Повседневная жизнь русского литературного Парижа, 1920–1940 (Зверев) - страница 217

Похоже, воздух для этого человека и правда отравлен, но дышать приходится этим воздухом, другого нет и не будет. Жизнь смешалась со сном, сместилась перспектива. Только поэтому герой еще здесь, на омерзительной земле. Что бы осталось, если видения другой реальности, бесконечно далекого прошлого, исчезли бы вовсе? Отовсюду тянет сладковатым тленом гибели, но ведь было же это когда-то, было на самом деле: синее платье, размолвка, зимний туманный день — трепещущие улетающие мгновенья. Молодость, прелесть, провалившийся куда-то в небытие поплавок над Невой, где так хорошо посидеть теплым вечером, чувствуя, что столько прекрасного впереди.

И ничего не уцелело, и теперь герою дано лишь «следить за влюбленными, которые сидят, прижавшись, за невыпитым кофе, потом плутают по улицам, наконец, оглянувшись, входят в дешевую гостиницу». Жалкая их страсть — вращение, сгорание, последняя судорога, лакей, ощупывающий в кармане полученный франк чаевых, — вот она, «единственная нота, доступная человеку», и по всей поэме слышен ее «жуткий звон». Скверная гостиница, минута упоения и снова черная дыра одиночества.

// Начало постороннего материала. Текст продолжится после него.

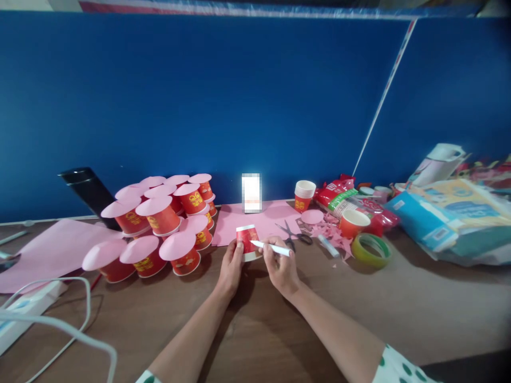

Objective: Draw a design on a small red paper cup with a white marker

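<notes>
A red paper cup (246, 239) is held upside down in my left hand (231, 267), its wide rim toward me. The thumb lies along its side and the other fingers are mostly hidden behind it. My right hand (282, 271) grips a white marker pen (278, 249), its tip touching or very close to the cup's side. Behind the cup lies a pink paper sheet (231, 221) on the brown table (255, 340). Dark-handled scissors (291, 234) rest at the sheet's right edge, beside a pink paper disc (312, 216).
Red cups (162, 219) topped with pink discs are stacked at left, by a black bottle (90, 191). A white cable (85, 340) loops in front. To the right are stacked cups (305, 196), paper scraps (333, 231), a tape roll (371, 250) and a blue package (451, 218).
</notes>
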Demonstrator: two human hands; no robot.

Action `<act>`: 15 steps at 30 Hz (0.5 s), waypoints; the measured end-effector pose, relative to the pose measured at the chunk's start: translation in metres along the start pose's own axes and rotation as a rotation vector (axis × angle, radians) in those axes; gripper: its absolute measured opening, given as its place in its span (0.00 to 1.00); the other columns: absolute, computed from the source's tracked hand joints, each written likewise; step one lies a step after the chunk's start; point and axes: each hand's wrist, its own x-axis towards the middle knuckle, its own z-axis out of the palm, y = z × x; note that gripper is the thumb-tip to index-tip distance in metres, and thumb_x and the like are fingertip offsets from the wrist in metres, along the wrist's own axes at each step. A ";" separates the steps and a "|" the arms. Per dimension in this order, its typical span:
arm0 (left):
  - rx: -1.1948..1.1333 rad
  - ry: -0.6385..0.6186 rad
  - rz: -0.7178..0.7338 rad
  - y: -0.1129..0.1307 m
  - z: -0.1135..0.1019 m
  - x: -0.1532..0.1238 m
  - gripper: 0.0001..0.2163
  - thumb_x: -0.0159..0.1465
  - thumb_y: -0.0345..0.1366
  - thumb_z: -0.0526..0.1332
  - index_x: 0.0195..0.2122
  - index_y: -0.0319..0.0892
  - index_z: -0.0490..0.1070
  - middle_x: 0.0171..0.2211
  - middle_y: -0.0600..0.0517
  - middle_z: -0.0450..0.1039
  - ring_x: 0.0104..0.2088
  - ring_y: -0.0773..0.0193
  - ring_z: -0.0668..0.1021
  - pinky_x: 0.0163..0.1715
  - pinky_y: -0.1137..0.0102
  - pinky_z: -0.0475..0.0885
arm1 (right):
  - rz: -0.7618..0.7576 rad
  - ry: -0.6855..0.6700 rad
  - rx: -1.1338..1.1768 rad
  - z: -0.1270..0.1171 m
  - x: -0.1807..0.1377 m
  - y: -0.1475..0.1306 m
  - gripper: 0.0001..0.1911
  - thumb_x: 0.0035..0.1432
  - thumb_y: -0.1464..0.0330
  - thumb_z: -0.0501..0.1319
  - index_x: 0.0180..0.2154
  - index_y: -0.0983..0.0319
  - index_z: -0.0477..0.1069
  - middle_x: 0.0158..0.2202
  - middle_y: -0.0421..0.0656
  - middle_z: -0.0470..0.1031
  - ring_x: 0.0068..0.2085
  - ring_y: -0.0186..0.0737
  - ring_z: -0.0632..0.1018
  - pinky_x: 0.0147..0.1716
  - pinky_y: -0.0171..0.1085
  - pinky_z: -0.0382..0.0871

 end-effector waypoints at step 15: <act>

Ледяная дыра.

Когда-нибудь, через сто лет, о такой же парочке, скрывшейся за стеклянной дверью отеля, напишут стихи, воспевающие счастье любви, и будут эти стихи ложью со звонкими рифмами. Счастье? Оно элементарно: смятая простыня, развороченные колени, дрожащие жилки — только это, не больше. «Все отвратительны. Все несчастны. Никто не может ничего изменить и ничего понять». В темной пустоте мелькнет на секунду непостижимая суть жизни, и снова непроглядная тьма. «Все рвется, ползет, плавится, рассыпается в прах — Париж, улица, время, твой образ, моя любовь».

О том, что такое «Распад атома», сказал сам его сочинитель: ему хочется, вспоминая дорогое, бессердечное, навсегда потерянное лицо той, на ком было синее платье, написать «длинное прощальное письмо, оскорбительное, небесное, грязное, самое нежное в мире». Странное соединение эпитетов, однако другое невозможно, если усвоить выраженное в письме ощущение случившегося с теми, кому знакомо это чувство потерянности в агонизирующем мире, эта ностальгия по другим, невским берегам. Все переплетено тугим узлом: щемящая тоска, неприкаянность, воспоминания, от которых ощущение боли делается непереносимым. И все еще грезящиеся клейкие весенние листочки — о них как о символе живой жизни с нежностью говорил Иван Карамазов в своем вдохновенном порыве. И приступы ненависти, когда выясняется, что оно вечно и неистребимо, «русское, колеблющееся, музыкальное, онанирующее сознание».